Généralement, les chercheurs en sciences humaines étudient les enfants dans leurs relations aux adultes. La sociologie de la famille et de l'école les insère dans un contexte d'analyse des relations éducatives. Domine alors un point de vue « adultocentrique »,21 lequel consiste à chercher comment le jeune individu devient un adulte compétent. Mais l'on sait peu de chose de ce qui se vit entre pairs. C'est-à-dire, comment les enfants se débrouillent -ils lorsque les adultes leur laissent un lieu et un temps d'autonomie ?

La prise en compte de ce constat, nous a permis d'observer les jeux pendant près de quatre mois à l'école publique de NKOLNDA. Pour faciliter nos entretiens avec les enfants, nous nous sommes présentés à eux comme un apprenant, ce qui nous a permis de se familiariser avec certains d'entre eux, au point de se rendre dans leur domiciles respectifs.

4.2.1. PRESENTATION DES JEUX ETUDIES

Nous avons assimilé plusieurs jeux sur le terrain, et parmi ceux-ci, nous avons retenus, le ndochi, le mariage à la fronde et la déclaration de guerre.
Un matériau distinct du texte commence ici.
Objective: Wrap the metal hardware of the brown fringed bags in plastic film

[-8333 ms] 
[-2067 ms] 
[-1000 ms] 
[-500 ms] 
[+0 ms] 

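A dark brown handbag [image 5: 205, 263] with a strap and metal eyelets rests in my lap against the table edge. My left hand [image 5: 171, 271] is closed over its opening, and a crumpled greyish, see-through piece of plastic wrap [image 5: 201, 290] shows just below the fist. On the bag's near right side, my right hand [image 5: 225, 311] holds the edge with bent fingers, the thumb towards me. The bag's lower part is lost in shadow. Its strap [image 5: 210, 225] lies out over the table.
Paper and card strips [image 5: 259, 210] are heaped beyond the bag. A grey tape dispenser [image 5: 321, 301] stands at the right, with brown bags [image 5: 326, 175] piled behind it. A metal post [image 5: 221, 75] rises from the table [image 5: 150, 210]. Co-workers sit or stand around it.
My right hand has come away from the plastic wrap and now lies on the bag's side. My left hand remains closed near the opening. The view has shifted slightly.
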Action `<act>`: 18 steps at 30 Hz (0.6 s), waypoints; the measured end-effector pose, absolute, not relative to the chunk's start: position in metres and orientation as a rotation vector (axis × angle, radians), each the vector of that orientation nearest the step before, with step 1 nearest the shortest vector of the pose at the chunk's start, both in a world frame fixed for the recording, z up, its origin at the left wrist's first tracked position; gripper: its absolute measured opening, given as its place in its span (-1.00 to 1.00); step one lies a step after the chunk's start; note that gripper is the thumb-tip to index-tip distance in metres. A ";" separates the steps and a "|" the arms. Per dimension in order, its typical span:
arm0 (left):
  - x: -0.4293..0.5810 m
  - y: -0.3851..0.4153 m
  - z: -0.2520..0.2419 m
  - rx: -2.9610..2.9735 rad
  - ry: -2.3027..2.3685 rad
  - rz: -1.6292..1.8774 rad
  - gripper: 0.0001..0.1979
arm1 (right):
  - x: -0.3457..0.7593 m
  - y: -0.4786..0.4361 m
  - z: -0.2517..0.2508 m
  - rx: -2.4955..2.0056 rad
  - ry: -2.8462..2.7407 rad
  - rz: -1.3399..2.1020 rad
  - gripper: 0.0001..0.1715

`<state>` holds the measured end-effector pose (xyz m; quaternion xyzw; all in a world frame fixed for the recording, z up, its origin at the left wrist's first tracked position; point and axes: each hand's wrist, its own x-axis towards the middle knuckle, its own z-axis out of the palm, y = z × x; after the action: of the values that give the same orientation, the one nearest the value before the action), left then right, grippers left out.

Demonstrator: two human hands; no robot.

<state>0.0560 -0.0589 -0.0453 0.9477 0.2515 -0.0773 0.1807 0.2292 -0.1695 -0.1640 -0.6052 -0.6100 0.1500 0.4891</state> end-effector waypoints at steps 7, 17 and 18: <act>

Trois jeux qui font la une ces jours dans la cour de recréation de l'école Publique de NKOLNDA et dont les règles contribuent à étayer les objectifs de notre recherche. Nous livrons ici, in extenso, le contenu de nos fiches d'observation par jeu. Celles-ci comprennent les articulations suivantes : Le numéro d'ordre du jeu, le nom, le matériel utilisé, le but du jeu, l'effectif minimal pour qu'une partie de jeu ait lieu, la participation par genre, la préparation du jeu et les règles de fonctionnement de celui-ci

Tableau N° 3 : Le ndochi

Jeu N°1

Nom du jeu 

ndochi (babouches)

Matériel 

les babouches et un ballon

But du jeu 

ranger les paires de babouches tout en évitant de se heurter au ballon en mouvement.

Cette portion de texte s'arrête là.